Dataset entries:
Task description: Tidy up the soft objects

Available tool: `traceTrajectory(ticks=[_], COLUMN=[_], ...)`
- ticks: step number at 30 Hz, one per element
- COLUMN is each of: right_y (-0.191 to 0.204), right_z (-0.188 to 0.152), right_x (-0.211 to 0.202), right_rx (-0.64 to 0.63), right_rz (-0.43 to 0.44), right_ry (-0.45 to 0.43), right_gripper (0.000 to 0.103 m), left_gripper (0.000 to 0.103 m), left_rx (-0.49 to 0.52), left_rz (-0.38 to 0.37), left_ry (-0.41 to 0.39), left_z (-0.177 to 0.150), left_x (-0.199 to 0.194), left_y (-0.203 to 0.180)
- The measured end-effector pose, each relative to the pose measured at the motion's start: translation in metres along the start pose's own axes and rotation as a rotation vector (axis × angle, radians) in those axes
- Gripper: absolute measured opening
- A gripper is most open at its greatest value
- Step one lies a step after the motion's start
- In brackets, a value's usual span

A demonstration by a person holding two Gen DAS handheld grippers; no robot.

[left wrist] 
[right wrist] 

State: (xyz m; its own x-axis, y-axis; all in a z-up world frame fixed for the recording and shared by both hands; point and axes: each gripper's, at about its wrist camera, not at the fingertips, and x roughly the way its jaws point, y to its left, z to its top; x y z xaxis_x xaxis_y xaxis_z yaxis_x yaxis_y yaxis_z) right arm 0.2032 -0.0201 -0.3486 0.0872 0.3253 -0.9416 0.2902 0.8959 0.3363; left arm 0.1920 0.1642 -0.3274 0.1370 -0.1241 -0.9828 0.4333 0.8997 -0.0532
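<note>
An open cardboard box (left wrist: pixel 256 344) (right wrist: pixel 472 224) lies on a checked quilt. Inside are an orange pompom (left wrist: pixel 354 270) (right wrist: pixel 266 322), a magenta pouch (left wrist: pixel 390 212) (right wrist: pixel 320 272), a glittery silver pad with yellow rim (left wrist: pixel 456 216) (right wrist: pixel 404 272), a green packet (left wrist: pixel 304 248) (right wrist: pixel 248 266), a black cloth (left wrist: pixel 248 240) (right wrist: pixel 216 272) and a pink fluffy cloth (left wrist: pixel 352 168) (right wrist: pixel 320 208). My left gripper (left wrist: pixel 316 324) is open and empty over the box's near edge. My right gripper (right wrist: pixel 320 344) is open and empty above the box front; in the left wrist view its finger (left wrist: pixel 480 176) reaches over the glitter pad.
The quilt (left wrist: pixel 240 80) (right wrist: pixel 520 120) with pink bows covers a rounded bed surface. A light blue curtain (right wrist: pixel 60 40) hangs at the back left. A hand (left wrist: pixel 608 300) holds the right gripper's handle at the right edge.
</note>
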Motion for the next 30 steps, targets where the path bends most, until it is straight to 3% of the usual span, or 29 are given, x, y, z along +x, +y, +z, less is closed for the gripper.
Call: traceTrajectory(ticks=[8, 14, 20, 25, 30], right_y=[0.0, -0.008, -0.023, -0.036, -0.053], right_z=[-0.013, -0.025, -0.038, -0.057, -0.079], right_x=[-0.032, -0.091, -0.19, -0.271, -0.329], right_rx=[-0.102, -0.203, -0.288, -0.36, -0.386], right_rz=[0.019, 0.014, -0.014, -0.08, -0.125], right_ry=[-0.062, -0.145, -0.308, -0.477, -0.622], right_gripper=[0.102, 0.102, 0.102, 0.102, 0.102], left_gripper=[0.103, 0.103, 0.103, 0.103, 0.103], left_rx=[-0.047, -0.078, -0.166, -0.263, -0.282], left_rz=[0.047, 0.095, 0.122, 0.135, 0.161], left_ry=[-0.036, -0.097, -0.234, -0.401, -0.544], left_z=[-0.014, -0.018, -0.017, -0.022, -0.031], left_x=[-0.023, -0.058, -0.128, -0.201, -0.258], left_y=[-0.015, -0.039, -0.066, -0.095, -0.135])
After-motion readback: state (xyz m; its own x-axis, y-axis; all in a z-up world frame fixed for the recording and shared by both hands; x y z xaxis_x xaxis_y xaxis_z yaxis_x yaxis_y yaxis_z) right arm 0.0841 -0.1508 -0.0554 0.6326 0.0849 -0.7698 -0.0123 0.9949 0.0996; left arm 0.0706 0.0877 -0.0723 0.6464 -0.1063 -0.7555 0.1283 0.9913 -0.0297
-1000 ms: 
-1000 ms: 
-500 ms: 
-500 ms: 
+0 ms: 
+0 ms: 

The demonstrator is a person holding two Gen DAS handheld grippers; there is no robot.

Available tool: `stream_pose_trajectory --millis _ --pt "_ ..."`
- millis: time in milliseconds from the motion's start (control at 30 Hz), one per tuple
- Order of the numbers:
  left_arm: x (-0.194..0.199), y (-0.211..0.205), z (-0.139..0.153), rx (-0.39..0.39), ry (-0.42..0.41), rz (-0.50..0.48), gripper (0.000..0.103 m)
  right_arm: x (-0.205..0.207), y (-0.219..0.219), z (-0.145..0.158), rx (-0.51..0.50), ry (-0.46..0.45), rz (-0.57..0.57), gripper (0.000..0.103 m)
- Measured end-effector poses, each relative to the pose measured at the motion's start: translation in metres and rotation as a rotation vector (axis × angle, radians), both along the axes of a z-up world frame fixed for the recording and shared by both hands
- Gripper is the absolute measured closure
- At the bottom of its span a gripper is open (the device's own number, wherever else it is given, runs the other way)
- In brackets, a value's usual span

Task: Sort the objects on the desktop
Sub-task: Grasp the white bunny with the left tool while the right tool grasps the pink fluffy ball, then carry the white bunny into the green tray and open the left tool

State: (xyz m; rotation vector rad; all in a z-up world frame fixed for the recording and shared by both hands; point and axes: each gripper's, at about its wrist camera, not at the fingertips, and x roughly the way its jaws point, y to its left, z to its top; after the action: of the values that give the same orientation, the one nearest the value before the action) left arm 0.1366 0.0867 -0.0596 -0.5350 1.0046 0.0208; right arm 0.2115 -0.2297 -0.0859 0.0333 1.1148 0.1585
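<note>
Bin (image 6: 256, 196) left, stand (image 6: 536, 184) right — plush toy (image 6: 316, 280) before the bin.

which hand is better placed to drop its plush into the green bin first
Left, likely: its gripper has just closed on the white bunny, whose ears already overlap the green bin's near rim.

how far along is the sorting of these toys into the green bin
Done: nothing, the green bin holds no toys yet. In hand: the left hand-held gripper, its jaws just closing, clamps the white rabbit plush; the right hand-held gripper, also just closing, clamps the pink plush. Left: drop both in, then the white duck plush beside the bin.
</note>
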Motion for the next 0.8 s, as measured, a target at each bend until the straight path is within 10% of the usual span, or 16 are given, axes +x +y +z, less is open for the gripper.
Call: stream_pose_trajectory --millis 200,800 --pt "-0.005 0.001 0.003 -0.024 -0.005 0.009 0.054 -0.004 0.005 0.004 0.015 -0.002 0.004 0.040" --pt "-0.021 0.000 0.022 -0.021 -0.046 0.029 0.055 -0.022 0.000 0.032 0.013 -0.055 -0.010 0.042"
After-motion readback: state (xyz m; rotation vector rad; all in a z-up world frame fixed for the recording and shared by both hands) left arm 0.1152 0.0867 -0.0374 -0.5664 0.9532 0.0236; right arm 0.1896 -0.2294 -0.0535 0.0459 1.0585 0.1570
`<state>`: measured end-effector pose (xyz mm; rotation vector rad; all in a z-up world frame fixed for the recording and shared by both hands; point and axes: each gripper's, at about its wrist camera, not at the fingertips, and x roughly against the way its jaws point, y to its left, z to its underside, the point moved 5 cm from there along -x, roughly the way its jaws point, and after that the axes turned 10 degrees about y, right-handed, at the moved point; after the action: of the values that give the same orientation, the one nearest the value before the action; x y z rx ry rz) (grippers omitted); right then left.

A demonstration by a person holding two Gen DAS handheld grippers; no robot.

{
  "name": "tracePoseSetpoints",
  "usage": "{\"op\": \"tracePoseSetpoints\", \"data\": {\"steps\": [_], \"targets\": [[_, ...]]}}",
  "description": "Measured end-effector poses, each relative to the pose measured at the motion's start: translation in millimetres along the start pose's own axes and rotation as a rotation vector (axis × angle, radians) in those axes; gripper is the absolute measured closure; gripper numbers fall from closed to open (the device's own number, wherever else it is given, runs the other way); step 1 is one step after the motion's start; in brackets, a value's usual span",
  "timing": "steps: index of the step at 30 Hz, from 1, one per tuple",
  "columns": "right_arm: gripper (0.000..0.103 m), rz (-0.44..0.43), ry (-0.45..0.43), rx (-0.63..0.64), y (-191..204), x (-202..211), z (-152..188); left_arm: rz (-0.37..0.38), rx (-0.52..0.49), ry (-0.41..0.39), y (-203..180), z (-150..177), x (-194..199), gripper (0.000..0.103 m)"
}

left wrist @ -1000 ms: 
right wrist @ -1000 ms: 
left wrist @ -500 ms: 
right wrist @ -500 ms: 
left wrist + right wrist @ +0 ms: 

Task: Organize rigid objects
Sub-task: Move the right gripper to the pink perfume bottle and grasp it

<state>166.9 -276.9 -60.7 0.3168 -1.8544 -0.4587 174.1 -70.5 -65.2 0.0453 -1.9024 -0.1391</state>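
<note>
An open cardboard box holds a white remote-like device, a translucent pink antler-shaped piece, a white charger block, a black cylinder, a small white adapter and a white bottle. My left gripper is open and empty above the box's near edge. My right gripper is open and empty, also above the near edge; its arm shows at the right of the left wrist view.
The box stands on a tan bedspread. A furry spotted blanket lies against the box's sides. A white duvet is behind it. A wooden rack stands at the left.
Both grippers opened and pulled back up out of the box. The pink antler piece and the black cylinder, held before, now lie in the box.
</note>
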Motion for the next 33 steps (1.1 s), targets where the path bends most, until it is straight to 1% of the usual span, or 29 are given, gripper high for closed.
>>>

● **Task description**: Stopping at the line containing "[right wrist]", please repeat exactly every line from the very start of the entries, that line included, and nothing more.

● **Result of the task**:
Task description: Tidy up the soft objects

Available tool: `traceTrajectory(ticks=[_], COLUMN=[_], ...)`
- ticks: step number at 30 Hz, one per element
- COLUMN is each of: right_y (-0.191 to 0.204), right_z (-0.188 to 0.152), right_x (-0.211 to 0.202), right_rx (-0.64 to 0.63), right_rz (-0.43 to 0.44), right_ry (-0.45 to 0.43), right_gripper (0.000 to 0.103 m), left_gripper (0.000 to 0.103 m), left_rx (-0.49 to 0.52), left_rz (-0.38 to 0.37), left_ry (-0.41 to 0.39), left_z (-0.177 to 0.150), left_x (-0.199 to 0.194), left_y (-0.203 to 0.180)
- The measured end-effector pose, each relative to the pose measured at the motion's start: translation in metres along the start pose's own axes and rotation as a rotation vector (axis × angle, radians) in those axes
- Gripper: absolute measured opening
- A gripper is most open at its greatest value
- Step one lies a step after the motion's start
- In brackets, a value's usual span

A demonstration by a person holding two Gen DAS handheld grippers; no robot.

[left wrist] 
[right wrist] 

The requested output has been given in full.